From Rojava to Chiapas

Kurdish women

By: Raúl Romero*

Kurdistan is a people with their own language and culture that live between the Tigris and Euphrates rivers. For years and in different ways, these people have struggled for their self-determination. In the past, the Kurdish territories were divided by the Ottoman and Persian Empires. After the imperial allotment that came with the first world war, the Kurdish people were divided between Iraq, Iran, Syria and Turkey.

The struggle of the Kurdish people for their liberation has also become a struggle for their survival in which they face armies of national governments, of the Isamic State, and of imperial powers. Among them, the Kurdish organizations are many and diverse, and these differences are often used by actors interested in the region’s oil to diminish the resistance.

Among the Kurdish peoples’ organizations, the Workers Party of Kurdistan (PKK), a Marxist-Leninist organization founded in 1978 that formed part of the anti colonial struggles that exploded in those years. With the passage of time, the PKK started transforming itself intellectually to find its “own path”, Democratic Confederalism, a project that according to Abdullah Öcalan — ideological figure and political prisoner— characterized as being “flexible, multicultural, anti-monopolist, oriented toward consensus and where ecology and feminism are central pillars.”

Democratic Confederalism can be stated as an anticapitalist, anti-patriarchal, and popular project built by the Kurdish people which experienced a paradigmatic moment between 2012 and 2014: the de facto declaration of autonomy by Rojava, a region in Syrian Kurdistan, a process that found international resonance. In this process, the armed resistance led by Kurdish women and their Kongra Star congress would play a decisive role.

For the sociologist Azize Aslan, “Rojava is not only the territory where the revolution is taking place, it is also a territory where the idea of a revolution is redefining itself.” Her argument is powerful: a network of assemblies is built there that make direct democracy possible and self-government possible. “The purpose of the system of popular assemblies in Rojava is to organize an anticapitalist and autonomous model for a Stateless, anti-patriarchal and ecological society.” (https://bit.ly/2MJ0NYG).
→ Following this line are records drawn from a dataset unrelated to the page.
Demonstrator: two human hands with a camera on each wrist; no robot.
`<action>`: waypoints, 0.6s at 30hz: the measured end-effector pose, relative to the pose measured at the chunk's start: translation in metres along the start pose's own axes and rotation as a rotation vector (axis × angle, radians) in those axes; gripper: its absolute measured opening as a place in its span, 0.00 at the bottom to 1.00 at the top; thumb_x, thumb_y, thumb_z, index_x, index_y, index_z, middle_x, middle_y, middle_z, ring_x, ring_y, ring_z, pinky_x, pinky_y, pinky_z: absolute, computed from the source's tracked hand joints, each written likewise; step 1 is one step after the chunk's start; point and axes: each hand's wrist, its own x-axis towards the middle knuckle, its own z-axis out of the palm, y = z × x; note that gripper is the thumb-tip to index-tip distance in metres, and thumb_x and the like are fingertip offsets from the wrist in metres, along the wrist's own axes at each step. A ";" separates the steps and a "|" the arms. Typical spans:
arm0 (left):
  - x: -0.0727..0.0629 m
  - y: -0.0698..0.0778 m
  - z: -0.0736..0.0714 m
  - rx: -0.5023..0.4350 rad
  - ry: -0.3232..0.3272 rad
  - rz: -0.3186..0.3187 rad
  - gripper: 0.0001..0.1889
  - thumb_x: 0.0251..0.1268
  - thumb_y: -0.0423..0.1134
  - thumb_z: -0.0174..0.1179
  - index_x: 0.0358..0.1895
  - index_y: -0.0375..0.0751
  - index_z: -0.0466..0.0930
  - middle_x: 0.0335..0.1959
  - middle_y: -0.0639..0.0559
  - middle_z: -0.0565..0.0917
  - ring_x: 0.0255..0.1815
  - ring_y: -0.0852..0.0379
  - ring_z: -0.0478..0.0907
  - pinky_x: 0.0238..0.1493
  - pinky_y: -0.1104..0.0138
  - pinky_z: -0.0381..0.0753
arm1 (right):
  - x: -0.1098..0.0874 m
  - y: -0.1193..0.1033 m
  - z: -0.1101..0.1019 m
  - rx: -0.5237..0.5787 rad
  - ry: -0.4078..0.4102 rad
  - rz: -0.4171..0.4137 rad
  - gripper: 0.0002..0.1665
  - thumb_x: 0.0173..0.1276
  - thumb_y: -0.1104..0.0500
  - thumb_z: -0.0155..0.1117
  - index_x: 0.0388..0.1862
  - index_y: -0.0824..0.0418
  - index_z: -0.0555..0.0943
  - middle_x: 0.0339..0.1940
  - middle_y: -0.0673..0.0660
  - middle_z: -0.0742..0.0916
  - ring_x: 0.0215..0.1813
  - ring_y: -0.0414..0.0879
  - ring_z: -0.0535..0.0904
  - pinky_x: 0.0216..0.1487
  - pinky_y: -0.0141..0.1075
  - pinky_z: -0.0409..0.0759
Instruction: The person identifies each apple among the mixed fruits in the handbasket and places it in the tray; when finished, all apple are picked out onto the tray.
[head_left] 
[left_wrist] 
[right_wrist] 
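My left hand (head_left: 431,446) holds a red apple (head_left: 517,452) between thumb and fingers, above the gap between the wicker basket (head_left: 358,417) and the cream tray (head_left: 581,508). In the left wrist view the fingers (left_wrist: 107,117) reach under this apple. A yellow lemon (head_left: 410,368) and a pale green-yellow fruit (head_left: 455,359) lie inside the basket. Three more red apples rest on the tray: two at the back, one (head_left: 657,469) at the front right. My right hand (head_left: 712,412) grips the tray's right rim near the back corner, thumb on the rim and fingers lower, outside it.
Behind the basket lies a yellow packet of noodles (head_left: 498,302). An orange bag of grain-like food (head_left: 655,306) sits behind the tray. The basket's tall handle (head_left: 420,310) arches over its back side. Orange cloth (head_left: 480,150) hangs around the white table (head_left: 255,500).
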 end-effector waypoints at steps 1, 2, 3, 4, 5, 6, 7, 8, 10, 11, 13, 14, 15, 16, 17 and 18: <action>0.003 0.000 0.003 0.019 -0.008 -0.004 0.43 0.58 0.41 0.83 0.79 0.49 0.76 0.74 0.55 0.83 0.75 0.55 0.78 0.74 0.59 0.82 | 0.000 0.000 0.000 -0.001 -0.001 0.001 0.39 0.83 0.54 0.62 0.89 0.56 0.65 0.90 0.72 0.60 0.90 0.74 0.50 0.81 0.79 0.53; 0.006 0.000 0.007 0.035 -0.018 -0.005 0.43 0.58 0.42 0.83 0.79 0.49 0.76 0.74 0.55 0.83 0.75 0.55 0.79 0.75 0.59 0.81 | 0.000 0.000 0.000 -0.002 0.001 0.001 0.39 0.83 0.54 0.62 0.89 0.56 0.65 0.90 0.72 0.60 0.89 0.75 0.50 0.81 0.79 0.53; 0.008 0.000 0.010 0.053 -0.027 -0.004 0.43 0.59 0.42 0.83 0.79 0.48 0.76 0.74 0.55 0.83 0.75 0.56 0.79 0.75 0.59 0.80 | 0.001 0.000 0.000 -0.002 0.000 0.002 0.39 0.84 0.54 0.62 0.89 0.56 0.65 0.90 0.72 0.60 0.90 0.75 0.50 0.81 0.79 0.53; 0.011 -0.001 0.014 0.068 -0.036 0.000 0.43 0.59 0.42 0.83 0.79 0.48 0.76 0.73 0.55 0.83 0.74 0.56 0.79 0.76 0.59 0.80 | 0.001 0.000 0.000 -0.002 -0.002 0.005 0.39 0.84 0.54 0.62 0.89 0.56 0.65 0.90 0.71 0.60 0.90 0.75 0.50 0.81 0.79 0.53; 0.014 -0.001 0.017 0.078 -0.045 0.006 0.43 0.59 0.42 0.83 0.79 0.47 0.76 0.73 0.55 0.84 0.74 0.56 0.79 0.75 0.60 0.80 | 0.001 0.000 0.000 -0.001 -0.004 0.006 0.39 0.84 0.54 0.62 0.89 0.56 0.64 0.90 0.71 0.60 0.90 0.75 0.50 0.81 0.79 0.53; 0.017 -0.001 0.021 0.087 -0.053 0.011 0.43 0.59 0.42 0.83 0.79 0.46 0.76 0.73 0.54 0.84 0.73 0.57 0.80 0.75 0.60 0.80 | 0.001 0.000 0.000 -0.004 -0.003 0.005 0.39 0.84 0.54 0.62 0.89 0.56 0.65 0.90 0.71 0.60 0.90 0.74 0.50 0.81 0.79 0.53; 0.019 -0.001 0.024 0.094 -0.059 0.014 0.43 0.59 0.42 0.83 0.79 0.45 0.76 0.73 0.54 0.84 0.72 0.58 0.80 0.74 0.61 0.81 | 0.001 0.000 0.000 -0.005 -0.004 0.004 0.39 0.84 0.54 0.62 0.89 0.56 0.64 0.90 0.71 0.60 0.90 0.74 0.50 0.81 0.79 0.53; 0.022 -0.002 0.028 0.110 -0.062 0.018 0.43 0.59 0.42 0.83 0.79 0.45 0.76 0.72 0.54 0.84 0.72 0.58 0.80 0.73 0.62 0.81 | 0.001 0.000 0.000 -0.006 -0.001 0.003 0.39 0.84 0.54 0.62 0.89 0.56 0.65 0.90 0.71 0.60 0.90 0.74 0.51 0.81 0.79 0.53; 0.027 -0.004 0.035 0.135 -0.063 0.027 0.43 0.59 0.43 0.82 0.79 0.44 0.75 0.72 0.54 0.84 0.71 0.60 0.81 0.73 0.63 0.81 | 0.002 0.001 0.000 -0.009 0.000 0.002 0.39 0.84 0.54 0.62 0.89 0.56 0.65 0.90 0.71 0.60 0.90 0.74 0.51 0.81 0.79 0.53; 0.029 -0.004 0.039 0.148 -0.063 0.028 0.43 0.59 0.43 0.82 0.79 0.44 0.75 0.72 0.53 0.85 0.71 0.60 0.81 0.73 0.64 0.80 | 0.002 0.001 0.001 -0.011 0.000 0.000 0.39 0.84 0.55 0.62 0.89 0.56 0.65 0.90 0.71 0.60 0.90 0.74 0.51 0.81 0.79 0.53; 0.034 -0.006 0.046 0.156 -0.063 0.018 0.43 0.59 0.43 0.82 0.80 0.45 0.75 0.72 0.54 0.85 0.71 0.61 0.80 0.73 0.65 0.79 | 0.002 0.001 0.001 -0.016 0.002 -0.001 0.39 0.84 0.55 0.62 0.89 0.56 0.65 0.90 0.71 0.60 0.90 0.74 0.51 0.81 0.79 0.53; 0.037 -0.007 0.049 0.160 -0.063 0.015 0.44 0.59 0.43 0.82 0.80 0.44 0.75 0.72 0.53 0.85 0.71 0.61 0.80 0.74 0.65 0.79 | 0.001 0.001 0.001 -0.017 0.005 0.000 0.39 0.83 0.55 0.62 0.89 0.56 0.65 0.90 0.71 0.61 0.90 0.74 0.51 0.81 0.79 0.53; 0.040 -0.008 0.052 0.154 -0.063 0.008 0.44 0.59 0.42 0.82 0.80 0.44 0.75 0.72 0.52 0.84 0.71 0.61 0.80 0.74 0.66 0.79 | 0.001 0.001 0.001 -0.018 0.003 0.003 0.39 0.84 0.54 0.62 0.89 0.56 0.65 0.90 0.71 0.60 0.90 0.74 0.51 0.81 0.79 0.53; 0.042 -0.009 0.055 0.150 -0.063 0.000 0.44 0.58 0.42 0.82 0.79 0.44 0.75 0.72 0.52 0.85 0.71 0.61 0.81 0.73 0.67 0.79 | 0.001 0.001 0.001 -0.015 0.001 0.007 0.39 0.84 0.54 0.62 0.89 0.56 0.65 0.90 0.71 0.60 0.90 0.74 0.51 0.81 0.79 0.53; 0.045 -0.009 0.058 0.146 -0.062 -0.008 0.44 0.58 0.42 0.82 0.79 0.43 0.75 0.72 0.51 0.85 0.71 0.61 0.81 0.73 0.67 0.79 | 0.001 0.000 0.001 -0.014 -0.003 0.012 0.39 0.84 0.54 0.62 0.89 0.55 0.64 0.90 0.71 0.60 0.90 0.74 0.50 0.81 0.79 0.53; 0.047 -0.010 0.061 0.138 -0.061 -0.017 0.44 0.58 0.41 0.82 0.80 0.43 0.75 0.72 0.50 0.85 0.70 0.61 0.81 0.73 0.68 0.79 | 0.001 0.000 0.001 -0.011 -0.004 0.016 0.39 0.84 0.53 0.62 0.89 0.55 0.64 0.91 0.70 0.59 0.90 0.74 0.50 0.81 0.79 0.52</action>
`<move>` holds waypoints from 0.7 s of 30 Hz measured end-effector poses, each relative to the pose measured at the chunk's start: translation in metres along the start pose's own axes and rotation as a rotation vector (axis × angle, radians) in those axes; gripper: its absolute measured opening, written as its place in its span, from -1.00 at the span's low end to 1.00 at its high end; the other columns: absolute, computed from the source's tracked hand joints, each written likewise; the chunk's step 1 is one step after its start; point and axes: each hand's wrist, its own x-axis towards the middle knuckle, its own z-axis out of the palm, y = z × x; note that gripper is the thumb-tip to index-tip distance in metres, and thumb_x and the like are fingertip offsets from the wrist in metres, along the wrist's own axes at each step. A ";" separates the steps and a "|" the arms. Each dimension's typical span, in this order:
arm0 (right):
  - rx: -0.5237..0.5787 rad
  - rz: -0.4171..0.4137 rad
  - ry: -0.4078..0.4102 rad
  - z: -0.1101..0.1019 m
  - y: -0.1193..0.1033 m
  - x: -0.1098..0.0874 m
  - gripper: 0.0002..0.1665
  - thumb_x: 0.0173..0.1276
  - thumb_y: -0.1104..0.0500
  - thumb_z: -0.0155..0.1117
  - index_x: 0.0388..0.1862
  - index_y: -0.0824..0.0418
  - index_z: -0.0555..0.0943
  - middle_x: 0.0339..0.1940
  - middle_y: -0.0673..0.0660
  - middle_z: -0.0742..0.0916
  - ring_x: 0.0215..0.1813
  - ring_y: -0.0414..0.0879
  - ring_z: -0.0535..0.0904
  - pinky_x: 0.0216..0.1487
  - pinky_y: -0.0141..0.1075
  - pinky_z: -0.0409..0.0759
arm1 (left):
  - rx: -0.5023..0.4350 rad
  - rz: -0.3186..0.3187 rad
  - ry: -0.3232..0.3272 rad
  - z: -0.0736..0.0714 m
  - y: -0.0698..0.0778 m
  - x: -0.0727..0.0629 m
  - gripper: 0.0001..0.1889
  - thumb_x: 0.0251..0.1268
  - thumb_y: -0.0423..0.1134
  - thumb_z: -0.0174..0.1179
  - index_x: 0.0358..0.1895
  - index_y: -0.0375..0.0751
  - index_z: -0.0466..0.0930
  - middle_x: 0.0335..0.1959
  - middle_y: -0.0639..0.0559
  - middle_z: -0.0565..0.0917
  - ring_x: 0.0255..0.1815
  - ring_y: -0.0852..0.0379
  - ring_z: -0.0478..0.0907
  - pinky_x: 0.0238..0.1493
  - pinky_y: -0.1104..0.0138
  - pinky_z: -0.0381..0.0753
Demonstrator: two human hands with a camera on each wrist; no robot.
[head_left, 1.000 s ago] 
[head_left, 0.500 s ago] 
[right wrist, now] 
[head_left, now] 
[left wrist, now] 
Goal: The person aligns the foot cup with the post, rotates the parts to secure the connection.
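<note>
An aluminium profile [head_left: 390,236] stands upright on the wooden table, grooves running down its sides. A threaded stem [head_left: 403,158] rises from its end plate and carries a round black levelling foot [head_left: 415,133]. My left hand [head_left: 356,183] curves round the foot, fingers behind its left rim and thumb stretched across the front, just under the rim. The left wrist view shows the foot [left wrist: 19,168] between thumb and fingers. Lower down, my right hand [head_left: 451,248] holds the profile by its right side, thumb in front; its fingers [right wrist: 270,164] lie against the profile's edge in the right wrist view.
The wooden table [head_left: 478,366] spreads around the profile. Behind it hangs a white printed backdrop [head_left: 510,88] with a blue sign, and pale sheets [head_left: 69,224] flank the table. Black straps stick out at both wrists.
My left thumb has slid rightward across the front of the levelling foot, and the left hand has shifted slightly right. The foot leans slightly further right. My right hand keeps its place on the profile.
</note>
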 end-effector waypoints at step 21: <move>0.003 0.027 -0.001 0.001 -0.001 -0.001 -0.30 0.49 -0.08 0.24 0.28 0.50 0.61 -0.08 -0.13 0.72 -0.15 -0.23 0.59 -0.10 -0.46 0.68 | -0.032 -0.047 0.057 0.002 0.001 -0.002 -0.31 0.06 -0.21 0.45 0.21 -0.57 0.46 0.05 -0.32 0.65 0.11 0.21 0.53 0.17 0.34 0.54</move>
The theoretical depth and practice of critique and alternatives that are constructed in Rojava stand out for several features: it is a questioning of capitalist modernity, of Nation-states, of hegemonic science, of the patriarchy and of ecocide. The critique is accompanied by a praxis aimed at construction — not without contradictions — of a “democratic modernity” with its confederalism, its autonomy, its alternative economy, its leadership by women, and also its critical science, a science that gave way to the Jineolojï, or “science of women”, based in ethics, aesthetics with practical power and related to the economy.

Alessia Dro, of the Movement of Women of Kurdistan, has indicated that one of the biggest contradictions of our time is that between the resistance of women and the patriarchy. That contradiction, reclaimed as the backbone of the Kurdish revolution is what makes thousands of women worldwide identify with this movement. “To make the transformation we have to manage to achieve change with a perspective of women’s liberation. Women’s liberation means liberation of society as a whole. This is something that the revolutionary movements in the world still have not even elaborated as an axis of priority, and I believe that for this reason there are women from many places who join the movement.” (https://bit.ly/2PucW4H).

Zapatista Women

The theoretical and political solidity that the Kurdish revolution has achieved is reflected in the recognition of its peers in other parts of the world. It is with the EZLN and the Zapatista women with whom they have established a fraternal dialogue. In December 2019, word from the women of Rojava arrived in Zapatista territory to the Footsteps of Comandanta Ramona seedbed, where the Second International Gathering of Women who Struggle was held: “Today we would have wanted to be together with the Zapatista women in the gathering of women that was held there, but it is clear that in our situation and with the attacks on our people, this has not been possible. But we can say that our hearts are there and with all of the women in struggle for their liberty and that of their people. Because we are fighting against every type of occupation imposed on the people, on all kinds of slavery imposed on women. And we are together in the struggle.”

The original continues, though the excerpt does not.